* **WHAT THE TASK ASKS**:
One figure is wanted here: how many lines in the entries hold the word "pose".

* **EXERCISE DATA**:
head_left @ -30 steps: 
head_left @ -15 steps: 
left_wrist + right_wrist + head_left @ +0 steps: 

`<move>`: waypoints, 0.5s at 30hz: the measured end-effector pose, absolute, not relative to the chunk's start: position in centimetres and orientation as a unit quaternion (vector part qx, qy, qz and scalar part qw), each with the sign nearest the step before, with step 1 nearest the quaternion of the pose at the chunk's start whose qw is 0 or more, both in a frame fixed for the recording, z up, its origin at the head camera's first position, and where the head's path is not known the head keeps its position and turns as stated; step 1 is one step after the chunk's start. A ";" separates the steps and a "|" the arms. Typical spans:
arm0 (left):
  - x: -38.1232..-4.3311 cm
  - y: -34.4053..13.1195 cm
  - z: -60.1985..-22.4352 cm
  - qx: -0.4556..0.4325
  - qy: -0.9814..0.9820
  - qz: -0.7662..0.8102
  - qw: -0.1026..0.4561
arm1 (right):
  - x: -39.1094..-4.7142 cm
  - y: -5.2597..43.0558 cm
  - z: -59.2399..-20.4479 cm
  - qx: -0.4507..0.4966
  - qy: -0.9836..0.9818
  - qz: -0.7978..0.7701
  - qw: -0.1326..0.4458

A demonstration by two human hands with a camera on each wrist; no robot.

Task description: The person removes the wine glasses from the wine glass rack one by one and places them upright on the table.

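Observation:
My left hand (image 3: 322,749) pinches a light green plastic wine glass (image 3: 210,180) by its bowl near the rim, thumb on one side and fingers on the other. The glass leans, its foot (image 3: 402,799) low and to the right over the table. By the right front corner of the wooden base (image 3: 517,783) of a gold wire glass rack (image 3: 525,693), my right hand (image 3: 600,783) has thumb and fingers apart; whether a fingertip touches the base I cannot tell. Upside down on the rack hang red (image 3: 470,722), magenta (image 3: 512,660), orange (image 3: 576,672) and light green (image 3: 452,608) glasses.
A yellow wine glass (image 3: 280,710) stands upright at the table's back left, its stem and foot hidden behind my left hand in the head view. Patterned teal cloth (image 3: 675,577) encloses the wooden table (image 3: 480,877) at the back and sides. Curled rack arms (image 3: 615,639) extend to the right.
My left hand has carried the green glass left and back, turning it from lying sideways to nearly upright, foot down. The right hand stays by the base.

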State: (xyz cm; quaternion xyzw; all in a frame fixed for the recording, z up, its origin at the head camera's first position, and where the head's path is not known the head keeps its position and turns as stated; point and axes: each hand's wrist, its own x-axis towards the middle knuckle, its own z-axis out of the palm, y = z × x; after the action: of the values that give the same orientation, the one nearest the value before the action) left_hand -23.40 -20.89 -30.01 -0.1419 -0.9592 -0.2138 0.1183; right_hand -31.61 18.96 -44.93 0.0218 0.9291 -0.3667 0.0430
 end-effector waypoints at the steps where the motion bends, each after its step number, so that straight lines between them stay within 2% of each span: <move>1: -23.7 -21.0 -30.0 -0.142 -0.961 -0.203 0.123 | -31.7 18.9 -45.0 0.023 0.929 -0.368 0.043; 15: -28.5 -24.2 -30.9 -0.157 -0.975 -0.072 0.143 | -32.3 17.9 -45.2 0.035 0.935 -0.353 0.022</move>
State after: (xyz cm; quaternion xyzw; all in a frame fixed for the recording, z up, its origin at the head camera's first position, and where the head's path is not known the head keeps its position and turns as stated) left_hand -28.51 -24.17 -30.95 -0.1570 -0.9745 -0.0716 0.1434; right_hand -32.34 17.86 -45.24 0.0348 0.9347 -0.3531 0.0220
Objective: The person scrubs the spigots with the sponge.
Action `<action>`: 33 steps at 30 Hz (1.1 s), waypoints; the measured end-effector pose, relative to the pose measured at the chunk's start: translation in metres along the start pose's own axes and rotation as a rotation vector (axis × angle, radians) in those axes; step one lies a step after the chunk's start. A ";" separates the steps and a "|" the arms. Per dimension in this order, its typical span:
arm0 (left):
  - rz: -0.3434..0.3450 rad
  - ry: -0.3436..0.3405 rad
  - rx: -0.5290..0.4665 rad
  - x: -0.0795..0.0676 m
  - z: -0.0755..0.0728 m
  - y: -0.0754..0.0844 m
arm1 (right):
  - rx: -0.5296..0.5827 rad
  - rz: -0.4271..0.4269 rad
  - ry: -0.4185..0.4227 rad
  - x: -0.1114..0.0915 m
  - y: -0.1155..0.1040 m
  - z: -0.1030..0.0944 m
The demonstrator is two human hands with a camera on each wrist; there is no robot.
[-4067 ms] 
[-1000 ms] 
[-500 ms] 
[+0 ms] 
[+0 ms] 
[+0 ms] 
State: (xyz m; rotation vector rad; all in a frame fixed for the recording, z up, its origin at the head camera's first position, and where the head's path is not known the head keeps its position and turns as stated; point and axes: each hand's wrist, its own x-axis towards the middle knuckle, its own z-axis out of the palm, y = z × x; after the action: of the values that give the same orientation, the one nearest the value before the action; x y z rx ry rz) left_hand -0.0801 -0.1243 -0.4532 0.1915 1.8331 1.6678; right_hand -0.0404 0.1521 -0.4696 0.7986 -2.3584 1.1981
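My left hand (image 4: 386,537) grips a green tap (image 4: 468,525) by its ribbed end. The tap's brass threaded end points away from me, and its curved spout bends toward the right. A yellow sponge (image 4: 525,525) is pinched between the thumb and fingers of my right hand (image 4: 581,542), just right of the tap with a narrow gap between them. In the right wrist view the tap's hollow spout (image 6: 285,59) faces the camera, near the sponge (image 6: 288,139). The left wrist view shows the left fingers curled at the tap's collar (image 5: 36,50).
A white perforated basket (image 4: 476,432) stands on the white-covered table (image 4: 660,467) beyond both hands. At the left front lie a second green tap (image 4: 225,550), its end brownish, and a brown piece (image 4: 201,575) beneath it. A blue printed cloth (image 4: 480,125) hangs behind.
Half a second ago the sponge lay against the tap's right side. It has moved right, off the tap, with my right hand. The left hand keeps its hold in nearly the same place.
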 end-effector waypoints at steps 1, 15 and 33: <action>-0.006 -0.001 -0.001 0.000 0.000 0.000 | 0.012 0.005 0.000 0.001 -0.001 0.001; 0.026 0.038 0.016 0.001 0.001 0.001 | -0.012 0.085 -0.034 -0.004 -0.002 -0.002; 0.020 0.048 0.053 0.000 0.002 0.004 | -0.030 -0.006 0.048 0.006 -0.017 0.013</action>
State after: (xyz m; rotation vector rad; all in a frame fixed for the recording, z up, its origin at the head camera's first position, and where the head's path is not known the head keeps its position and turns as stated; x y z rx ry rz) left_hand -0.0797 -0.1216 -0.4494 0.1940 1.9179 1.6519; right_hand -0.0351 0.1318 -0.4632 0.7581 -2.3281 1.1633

* **RESPONSE BOX**:
2